> **Problem to work on**: Using the records below, give again exactly the lines from the line that contains "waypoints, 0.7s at" through the line that contains "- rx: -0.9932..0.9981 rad", both ends included, and only those.

◇ ◇ ◇ ◇ ◇

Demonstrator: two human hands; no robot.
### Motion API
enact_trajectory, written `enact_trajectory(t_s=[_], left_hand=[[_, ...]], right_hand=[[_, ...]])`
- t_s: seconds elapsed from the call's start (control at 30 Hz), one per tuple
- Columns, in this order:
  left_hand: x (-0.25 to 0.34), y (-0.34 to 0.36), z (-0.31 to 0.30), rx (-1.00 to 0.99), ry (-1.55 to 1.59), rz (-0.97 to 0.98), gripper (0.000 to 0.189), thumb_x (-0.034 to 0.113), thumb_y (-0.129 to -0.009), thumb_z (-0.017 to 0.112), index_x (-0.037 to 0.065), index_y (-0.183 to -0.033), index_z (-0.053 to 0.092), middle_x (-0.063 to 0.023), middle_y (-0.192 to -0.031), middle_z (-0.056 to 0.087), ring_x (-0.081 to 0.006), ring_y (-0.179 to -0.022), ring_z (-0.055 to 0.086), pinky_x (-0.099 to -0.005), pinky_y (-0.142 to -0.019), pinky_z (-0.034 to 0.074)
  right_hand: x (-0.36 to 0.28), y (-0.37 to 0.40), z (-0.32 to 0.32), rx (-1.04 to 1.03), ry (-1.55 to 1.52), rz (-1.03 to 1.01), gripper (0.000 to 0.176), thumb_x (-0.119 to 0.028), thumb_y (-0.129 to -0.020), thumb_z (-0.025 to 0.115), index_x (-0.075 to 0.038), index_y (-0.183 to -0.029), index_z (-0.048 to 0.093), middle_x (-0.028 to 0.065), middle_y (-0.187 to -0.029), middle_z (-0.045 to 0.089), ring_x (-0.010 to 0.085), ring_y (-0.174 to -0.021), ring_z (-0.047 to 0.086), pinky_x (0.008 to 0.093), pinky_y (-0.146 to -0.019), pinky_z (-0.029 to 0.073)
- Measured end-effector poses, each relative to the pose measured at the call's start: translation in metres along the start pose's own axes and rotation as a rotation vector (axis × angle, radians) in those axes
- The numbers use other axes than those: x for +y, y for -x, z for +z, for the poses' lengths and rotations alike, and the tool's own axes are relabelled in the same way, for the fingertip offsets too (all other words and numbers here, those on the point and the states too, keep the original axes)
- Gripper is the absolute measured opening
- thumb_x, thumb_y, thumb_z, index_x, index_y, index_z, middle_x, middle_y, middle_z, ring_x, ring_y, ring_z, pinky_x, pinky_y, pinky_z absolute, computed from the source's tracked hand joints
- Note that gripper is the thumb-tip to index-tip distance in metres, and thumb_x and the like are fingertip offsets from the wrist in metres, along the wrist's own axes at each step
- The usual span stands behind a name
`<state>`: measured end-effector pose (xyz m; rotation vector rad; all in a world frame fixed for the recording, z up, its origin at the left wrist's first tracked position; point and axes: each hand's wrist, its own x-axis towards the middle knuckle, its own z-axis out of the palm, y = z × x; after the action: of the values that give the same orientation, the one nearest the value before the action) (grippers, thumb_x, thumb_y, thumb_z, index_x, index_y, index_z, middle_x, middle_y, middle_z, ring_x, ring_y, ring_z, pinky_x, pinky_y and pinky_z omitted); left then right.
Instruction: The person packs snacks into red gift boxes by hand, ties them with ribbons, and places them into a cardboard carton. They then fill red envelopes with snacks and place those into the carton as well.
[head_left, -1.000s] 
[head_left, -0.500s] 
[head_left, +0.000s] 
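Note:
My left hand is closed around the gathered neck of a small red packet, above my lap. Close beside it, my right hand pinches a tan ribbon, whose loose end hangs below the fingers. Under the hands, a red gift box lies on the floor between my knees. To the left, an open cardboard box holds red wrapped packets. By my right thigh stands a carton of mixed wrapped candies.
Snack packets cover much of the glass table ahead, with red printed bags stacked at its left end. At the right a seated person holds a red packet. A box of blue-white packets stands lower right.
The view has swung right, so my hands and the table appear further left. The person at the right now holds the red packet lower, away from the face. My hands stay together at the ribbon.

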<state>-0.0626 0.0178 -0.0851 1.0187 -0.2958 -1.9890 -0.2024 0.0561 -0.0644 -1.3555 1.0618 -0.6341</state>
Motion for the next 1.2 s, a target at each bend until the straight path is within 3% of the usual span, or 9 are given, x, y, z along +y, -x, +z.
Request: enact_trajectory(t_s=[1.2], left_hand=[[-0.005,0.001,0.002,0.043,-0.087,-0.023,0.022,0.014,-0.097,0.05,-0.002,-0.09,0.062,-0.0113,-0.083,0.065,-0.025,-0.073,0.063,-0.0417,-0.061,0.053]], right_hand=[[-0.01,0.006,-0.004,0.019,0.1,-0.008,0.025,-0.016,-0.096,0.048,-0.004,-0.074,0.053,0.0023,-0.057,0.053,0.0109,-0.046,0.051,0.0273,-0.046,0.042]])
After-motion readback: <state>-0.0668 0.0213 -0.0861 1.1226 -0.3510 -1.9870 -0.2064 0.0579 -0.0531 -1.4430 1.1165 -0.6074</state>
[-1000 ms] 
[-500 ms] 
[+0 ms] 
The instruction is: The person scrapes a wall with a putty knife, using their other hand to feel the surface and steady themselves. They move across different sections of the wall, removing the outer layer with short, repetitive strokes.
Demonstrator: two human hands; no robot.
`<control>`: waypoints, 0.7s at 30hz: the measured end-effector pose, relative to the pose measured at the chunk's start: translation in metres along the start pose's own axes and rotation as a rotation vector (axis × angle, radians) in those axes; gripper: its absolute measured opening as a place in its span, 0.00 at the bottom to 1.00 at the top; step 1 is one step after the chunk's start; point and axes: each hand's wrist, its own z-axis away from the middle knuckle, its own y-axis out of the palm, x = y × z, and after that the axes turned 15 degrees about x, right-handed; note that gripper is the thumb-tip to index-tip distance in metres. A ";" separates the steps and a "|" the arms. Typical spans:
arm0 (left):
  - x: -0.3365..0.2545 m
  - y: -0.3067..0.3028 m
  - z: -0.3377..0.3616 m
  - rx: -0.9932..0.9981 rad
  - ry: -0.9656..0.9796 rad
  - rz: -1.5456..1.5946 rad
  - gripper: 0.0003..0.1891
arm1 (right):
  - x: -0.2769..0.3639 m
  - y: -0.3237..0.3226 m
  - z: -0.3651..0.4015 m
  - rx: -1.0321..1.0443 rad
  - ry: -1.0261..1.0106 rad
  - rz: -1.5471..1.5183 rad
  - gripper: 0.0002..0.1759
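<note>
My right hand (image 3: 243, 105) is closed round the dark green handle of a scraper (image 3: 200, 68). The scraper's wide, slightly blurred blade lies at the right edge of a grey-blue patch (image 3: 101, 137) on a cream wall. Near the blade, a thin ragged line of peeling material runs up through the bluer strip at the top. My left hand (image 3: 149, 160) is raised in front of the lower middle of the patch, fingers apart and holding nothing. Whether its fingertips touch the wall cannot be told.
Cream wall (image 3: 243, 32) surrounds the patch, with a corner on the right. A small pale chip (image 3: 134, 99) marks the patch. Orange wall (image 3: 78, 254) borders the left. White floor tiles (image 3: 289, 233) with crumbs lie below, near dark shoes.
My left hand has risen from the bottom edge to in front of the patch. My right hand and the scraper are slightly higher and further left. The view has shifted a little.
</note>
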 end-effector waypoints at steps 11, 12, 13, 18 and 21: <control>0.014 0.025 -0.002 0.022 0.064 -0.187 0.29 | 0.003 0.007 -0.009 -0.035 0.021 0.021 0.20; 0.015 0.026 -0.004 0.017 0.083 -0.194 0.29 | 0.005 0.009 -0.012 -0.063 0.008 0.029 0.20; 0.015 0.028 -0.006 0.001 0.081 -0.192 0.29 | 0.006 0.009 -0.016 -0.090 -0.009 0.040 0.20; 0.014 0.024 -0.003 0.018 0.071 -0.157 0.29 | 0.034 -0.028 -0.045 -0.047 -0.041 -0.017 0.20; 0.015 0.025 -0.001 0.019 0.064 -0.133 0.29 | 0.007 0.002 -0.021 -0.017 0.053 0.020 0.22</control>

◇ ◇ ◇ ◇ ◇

> **Solution to this task**:
`<control>`: waypoints, 0.7s at 30hz: the measured end-effector pose, relative to the pose measured at the chunk's start: translation in metres along the start pose's own axes and rotation as a rotation vector (axis × angle, radians) in those axes; gripper: its absolute measured opening as a place in its span, 0.00 at the bottom to 1.00 at the top; step 1 is one step after the chunk's start; point and axes: each hand's wrist, its own z-axis away from the middle knuckle, its own y-axis out of the palm, x = y × z, and after that the axes turned 15 degrees about x, right-handed; note that gripper is the thumb-tip to index-tip distance in metres. A ";" separates the steps and a "|" the arms. Typical spans:
arm0 (left):
  - x: -0.3365..0.2545 m
  - y: -0.3067..0.3028 m
  - z: -0.3377..0.3616 m
  - rx: -0.9932..0.9981 rad

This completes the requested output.